Cell-Phone Towers' Mixed Signal

Let's get this said right up front: Cell-phone towers are downright ugly. Their appeal is that they are critical infrastructure for what's still a fairly new technology. Plus, new cell-phone features, like cameras and email, should hopefully increase the level of use and penetration relative to other developed countries, which would bode favorably for tower operators' businesses.

But the industry is saddled with a host of economic and regulatory issues. First, these operators are faced with the relatively difficult prospect of finding bandwidth (cell phones are serviced by a limited capacity, regulated and sold by government), and are in turn finding it difficult to finance future customers economically. Also, the industry is quickly becoming mature, resulting in significantly reduced pricing power.

In days of yore (or the 1990s), tower companies took on massive amounts of debt to build out the tower infrastructure -- and they overbuilt. SpectraSite (NYSE: SSI), which owns or operates 7,821 towers today, spent three months in bankruptcy starting back in November 2002. But, since the company emerged from bankruptcy, the stock has been a five-bagger.

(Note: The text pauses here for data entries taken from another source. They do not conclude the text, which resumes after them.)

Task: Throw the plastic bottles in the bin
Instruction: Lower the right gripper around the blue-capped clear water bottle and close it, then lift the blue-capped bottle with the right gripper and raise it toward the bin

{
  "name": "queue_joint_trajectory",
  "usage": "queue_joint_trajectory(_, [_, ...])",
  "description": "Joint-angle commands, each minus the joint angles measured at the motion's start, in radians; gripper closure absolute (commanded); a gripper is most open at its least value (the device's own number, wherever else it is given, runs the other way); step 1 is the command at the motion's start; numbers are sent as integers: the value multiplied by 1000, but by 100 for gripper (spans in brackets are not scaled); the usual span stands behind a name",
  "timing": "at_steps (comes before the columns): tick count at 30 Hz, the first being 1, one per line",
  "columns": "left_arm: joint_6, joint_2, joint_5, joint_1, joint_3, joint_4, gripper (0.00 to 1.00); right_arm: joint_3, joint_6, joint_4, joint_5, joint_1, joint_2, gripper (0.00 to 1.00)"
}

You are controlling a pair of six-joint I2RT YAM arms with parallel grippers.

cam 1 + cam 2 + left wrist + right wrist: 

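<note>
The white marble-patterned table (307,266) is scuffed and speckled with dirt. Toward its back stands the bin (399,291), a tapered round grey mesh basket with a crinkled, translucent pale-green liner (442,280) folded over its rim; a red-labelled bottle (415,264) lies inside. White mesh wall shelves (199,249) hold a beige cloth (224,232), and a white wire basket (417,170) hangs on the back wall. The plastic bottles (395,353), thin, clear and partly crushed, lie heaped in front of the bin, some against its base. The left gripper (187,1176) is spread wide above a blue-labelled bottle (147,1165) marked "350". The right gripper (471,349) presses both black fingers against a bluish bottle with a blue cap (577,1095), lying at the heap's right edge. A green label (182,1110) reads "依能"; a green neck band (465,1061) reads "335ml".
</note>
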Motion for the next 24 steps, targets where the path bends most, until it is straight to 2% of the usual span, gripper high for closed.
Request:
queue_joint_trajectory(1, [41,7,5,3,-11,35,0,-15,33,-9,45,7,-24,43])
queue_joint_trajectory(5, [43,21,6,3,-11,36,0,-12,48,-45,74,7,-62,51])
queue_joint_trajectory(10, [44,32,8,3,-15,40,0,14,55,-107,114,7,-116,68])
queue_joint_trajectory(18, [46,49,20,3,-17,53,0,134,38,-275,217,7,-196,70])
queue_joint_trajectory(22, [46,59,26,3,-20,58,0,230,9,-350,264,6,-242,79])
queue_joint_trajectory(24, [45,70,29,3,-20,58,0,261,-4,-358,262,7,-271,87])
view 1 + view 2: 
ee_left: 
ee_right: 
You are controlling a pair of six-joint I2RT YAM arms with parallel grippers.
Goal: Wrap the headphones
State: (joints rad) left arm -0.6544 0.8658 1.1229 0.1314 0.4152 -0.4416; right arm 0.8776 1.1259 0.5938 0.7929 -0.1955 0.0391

Since emerging, SpecraSite has made the right moves from a balance-sheet perspective. It has reduced the weighted-average interest cost on its still sizable total debt of $750 million (that's about two years' revenues) to a respectable 5.74%. Analysts expect the company to earn $1.02 per share this year and $1.51 next year. But the stock is trading at 38 times 2006 earnings -- a healthy market premium for a company in a still-competitive industry.

American Tower (NYSE: AMT) is the leading independent owner, operator, and developer of broadcast and wireless communication sites in North America. The company reported fourth-quarter and full-year results yesterday and expects to report a loss of $0.30 to $0.36 a share for calendar year 2005.

American Tower lumbers under a massive $3.1 billion debt. It is aggressively buying its high-yield debt to reduce its interest income and is using its free cash flow, which came in at a robust $181 million for 2004, to reduce its leverage.

What institutions see in both these stocks is what was promised in the go-go mid-1990s. At some point, the massive capital investment ends and these are to become cash machines -- and, eventually, dividend machines. This might well be happening, but the operative question is to what degree that massive capital investment overextended the industry -- something that would inevitably squeeze margins as competition toughens.

At today's market capitalizations, I'd say a lot of good news is priced into these stocks.